Before we even get to the importance of it, let's first look at what the language attribute is.
<html lang="fr-Brai-BE"> ... </html>
The language attribute defines the natural language of the web page. Although most often seen with 1 to 2 subtags such as lang="en"
for english or lang="en-US"
for United States english, the code can get even more specific. The full definition for how to format the subtags can be found in RFC 5646: Tags for Identifying Languages also known as BCP 47. Let's look at the most commonly used subtags.
Note: If portions of the content are not the same language as the page, a language attribute can be added to a content specific tag such as <p lang="en-GB">
.
Subtags
Language Subtag
The language subtag is the only required part of the tag. Comprised of 2 to 3 lowercase characters, it represents the basic language from the BCP 47 code list. If the page is in Maori for example, the language code would be mi
.
<html lang="mi"> ... </html>
Fun fact: Many constructed languages have BCP 47 codes. Klingon's is tlh
. A list of language codes for constructed languages can be found on wikipedia.
Script Subtag
This optional tag, when used, comes after the Language Subtag and is always a 4 character code with the first letter capitalized. It defines the writing system used such as ja-Kana
for Japanese written with the Katakana alphabet. If a language is written in its typical way, such as French using the Latin alphabet, this subtag is not necessary. However, if the same language french is written using the Braille alphabet, then the alphabet should be specified.
<html lang="fr-Brai>
Region Subtag
Also optional, this tag comes after the primary language (and script subtag if present) and indicates the linguistic variation for the primary language.
<html lang="en-GB">...</html>
It can can specify a country, territory, or region. Using the region subtag is helpful when there is region specific spelling, or variations in the language due to dialects or language use.

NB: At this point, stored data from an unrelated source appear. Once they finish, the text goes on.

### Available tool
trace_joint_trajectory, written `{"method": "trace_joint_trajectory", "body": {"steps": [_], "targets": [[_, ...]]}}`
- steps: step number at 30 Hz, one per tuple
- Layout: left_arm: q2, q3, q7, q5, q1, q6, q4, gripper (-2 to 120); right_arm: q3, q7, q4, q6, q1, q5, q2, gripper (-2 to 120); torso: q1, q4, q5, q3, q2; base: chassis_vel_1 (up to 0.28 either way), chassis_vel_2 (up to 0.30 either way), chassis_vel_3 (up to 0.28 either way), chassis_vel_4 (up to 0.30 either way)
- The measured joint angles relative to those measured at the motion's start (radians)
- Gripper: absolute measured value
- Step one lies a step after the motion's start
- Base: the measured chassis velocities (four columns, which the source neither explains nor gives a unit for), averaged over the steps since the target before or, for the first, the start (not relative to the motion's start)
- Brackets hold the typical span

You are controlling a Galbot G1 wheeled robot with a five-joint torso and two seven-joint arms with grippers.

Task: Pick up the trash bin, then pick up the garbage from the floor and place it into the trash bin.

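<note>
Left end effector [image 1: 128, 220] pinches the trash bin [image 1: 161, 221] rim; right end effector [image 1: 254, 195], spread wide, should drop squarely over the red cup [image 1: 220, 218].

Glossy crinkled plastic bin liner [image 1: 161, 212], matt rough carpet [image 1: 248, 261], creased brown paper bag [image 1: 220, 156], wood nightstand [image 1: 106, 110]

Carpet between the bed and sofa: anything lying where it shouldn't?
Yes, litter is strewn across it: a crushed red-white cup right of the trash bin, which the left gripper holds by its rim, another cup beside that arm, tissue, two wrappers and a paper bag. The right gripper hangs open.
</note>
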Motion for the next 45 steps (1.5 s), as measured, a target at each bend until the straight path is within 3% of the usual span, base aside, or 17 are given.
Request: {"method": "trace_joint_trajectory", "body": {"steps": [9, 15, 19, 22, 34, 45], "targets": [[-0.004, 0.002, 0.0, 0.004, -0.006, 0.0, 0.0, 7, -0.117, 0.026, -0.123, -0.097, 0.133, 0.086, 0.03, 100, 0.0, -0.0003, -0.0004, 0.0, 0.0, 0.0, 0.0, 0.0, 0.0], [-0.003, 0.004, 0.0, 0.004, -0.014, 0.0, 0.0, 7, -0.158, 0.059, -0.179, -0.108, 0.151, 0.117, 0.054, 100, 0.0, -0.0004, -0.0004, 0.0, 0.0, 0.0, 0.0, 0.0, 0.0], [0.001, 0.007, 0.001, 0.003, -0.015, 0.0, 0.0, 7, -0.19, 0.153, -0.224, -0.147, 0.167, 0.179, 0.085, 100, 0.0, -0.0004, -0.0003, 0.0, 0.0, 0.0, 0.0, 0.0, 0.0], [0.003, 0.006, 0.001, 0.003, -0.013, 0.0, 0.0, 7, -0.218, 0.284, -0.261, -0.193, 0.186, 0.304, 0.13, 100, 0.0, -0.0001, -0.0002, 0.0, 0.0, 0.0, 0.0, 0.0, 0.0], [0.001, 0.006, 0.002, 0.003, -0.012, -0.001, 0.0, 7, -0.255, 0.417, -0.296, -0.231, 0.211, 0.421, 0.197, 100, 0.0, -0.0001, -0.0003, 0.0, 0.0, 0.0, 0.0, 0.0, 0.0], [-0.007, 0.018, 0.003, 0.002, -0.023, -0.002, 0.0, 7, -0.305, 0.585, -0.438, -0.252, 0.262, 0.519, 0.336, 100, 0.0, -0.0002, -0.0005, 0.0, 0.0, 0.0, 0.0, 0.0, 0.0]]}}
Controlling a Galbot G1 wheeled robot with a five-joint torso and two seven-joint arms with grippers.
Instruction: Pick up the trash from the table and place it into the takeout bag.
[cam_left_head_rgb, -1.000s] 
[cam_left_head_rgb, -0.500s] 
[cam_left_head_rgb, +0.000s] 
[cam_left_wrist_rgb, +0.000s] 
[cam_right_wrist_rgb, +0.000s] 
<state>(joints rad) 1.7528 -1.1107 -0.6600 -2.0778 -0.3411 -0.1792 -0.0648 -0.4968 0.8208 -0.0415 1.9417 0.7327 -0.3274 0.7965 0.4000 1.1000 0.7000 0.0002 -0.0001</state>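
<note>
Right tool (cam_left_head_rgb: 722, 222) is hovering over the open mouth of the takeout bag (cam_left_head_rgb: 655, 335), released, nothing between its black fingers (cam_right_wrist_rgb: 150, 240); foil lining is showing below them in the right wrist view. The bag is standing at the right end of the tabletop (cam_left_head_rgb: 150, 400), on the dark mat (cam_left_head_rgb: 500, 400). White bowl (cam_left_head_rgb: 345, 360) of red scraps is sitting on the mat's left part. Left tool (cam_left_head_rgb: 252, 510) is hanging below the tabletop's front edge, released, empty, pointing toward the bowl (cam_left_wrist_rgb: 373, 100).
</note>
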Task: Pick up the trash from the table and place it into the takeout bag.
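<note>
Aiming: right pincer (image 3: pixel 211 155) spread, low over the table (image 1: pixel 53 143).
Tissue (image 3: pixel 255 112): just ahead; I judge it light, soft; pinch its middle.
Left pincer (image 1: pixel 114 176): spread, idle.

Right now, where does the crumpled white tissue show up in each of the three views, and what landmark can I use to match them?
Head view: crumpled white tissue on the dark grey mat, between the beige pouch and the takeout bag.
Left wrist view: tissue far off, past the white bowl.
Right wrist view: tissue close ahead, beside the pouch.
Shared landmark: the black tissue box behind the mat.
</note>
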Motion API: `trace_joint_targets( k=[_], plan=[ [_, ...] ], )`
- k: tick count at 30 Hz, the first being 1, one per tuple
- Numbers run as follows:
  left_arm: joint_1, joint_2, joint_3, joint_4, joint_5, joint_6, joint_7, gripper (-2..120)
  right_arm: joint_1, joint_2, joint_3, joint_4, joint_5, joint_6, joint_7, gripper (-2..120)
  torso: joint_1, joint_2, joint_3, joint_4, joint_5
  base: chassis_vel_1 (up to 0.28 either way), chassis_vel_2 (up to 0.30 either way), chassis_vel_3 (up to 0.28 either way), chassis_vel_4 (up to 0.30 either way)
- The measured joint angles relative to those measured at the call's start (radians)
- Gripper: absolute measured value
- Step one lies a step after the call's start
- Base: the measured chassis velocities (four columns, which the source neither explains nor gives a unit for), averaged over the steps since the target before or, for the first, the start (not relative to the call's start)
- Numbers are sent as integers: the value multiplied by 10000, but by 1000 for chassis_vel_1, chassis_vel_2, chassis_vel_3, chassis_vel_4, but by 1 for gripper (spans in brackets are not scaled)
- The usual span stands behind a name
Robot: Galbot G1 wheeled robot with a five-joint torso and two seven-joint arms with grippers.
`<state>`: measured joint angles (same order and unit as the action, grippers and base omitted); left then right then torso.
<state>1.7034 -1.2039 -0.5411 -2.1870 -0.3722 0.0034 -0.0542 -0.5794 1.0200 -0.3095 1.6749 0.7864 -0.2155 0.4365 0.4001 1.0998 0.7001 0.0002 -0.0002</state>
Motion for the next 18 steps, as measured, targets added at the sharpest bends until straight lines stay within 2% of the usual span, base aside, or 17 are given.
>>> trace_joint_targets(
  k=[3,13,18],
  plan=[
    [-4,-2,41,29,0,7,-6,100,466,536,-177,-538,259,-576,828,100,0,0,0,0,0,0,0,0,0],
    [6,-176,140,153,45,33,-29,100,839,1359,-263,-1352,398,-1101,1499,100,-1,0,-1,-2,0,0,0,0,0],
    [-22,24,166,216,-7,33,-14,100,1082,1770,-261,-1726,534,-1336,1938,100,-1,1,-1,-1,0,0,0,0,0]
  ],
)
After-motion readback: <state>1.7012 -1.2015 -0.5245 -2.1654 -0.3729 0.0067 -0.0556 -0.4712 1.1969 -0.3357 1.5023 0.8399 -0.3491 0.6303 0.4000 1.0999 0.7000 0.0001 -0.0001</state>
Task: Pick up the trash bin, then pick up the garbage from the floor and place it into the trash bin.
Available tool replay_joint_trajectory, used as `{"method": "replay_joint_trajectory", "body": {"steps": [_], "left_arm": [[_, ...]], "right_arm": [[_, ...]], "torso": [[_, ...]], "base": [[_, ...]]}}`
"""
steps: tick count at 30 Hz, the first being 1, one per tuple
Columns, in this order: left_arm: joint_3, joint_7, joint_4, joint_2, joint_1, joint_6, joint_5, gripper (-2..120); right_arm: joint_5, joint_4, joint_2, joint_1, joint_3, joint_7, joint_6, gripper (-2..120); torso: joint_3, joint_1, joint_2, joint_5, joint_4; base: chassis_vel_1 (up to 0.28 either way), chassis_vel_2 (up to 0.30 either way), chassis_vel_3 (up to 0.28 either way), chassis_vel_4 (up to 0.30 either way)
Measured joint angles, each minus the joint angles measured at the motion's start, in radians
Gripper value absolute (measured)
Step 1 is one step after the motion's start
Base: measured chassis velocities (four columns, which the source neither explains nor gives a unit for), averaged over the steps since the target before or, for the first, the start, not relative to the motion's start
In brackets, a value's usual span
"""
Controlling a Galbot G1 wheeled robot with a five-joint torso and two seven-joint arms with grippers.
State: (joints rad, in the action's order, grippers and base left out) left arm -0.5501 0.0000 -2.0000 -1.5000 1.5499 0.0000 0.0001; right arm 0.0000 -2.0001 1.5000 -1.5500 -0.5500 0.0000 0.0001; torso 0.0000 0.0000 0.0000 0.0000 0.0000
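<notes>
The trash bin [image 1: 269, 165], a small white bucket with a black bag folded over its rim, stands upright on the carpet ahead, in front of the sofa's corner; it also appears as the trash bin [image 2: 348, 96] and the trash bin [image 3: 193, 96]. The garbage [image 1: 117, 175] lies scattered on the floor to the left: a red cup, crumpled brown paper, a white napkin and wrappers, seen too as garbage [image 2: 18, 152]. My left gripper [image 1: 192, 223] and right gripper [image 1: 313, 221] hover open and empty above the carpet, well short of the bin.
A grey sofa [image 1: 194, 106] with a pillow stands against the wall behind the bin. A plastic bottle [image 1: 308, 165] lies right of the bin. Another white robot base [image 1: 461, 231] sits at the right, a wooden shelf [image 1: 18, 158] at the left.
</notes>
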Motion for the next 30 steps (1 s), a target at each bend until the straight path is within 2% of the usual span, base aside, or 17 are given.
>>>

Using the example from Listing 4, if we consider spelling. There are differences between the spelling of certain words in english depending on the locale such as "color" in American english vs "colour" in British english. Adding the region subtag will indicate which spelling would be considered most correct.
Why it's important
Now that we understand what the language attribute is, we can look at why it is important. Many mechanisms on the web use the language attribute to better the accessibility and user experience.
Translation
Translation tools will use the language attribute to detect the current language. This can give options to translate the text provided based on user settings. If you have ever used Lorem Ipsum in a web page to mock content until the final copy was ready, you may have noticed that the page will propose the translate the page from latin to your current language.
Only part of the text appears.